--- ASSIGNMENT ---
All of the data below should be set down again verbatim, without any images.

--- DATA SHOWN ---
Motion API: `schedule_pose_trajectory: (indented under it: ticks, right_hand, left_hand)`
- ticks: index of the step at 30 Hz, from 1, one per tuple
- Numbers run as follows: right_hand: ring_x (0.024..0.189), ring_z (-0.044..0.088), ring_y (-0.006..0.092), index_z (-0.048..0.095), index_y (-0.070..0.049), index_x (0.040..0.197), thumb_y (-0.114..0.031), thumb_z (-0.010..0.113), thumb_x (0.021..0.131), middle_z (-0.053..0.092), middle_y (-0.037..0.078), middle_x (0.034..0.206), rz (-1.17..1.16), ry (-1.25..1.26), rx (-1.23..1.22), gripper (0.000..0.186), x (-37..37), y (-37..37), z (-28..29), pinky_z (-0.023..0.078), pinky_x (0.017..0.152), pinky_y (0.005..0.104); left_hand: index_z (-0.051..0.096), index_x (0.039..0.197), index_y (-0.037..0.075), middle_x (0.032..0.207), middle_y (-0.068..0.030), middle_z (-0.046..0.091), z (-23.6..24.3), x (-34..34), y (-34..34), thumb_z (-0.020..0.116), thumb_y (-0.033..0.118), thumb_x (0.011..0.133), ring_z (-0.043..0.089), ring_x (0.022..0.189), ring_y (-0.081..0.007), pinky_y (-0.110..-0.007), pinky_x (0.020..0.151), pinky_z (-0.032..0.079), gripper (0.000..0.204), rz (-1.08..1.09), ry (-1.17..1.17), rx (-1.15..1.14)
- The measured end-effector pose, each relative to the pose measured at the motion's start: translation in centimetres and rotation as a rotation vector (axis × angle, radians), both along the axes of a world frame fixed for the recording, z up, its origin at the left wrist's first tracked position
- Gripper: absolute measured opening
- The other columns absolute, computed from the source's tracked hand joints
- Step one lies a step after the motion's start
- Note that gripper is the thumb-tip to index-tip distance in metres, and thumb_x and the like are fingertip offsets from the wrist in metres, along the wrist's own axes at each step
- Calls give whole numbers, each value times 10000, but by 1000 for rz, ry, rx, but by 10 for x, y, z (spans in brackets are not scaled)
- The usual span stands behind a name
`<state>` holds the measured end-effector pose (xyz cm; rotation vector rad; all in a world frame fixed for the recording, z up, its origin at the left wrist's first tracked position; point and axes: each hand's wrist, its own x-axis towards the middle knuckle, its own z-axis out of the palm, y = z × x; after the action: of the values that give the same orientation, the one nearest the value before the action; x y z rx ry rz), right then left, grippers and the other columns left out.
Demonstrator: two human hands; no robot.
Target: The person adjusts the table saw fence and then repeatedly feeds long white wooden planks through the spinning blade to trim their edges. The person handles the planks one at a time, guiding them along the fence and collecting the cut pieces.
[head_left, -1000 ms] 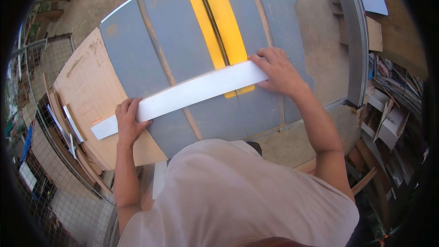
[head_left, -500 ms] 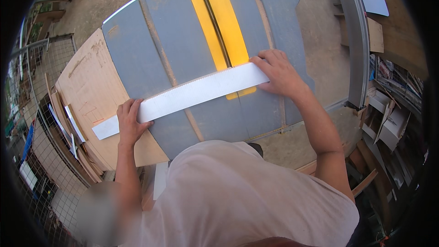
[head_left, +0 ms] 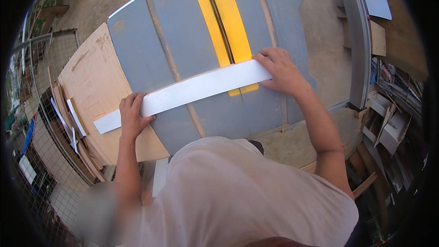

--- SOLVED PROBLEM ---
Motion API: `schedule_pose_trajectory: (indented under it: ticks, right_hand, left_hand)`
- ticks: index of the step at 30 Hz, from 1, one per tuple
- Numbers run as follows: right_hand: ring_x (0.024..0.189), ring_z (-0.044..0.088), ring_y (-0.006..0.092), index_z (-0.048..0.095), index_y (-0.070..0.049), index_x (0.040..0.197), thumb_y (-0.114..0.031), thumb_z (-0.010..0.113), thumb_x (0.021..0.131), middle_z (-0.053..0.092), middle_y (-0.037..0.078), middle_x (0.034..0.206), rz (-1.17..1.16), ry (-1.25..1.26), rx (-1.23..1.22), gripper (0.000..0.186), x (-37..37), y (-37..37), z (-28..29), pinky_z (-0.023..0.078), pinky_x (0.017..0.152), pinky_y (0.005..0.104); left_hand: index_z (-0.051..0.096), index_x (0.039..0.197), index_y (-0.037..0.075), middle_x (0.032..0.207), middle_y (-0.068..0.030), middle_z (-0.046..0.091), z (-23.6..24.3), x (-34..34), y (-34..34), thumb_z (-0.020..0.116), thumb_y (-0.033..0.118), thumb_x (0.011..0.133), ring_z (-0.043..0.089), ring_x (0.022..0.189), ring_y (-0.081..0.007), pinky_y (-0.110..-0.007), pinky_x (0.020..0.151), pinky_z (-0.032..0.079), gripper (0.000..0.204), rz (-1.08..1.09), ry (-1.17..1.17), rx (-1.15..1.14)
- The measured end-effector pose, each relative to the pose measured at the motion's start: translation in centimetres and rotation as a rotation vector (axis × angle, radians), both along the axes of a world frame fixed for the recording, z up, its origin at the left wrist's first tracked position
- Gripper: absolute measured opening
- The other columns absolute, computed from the source's tracked hand joints
- Step one lies a step after the motion's start
- Note that gripper is the thumb-tip to index-tip distance in metres, and thumb_x and the like are fingertip offsets from the wrist in metres, along the wrist's own axes at each step
- Calls give whole numbers, each value times 10000, but by 1000 for rz, ry, rx, but by 10 for x, y, z (spans in brackets are not scaled)
- The usual span stands behind a name
`<state>` holds the measured end-effector pose (xyz cm; rotation vector rad; all in a world frame fixed for the recording, z up, its origin at the left wrist's first tracked position; point and axes: each hand's wrist, its own x-axis towards the middle knuckle, its own z-axis out of the palm, y = z × x; after the action: of the values that give the same orientation, the one nearest the value before the action; x y z rx ry rz), right then left, grippers and the other columns left out.
Demonstrator: two human hands; no robot.
Target: The person adjusts the table saw fence and then repeatedly feeds long white wooden planks through the spinning blade to trim their edges. The person handles the planks one at a time, guiding them along the fence and collecting the cut pieces.
[head_left, -1000 ms] 
[head_left, -500 ms] 
[head_left, +0 ms] 

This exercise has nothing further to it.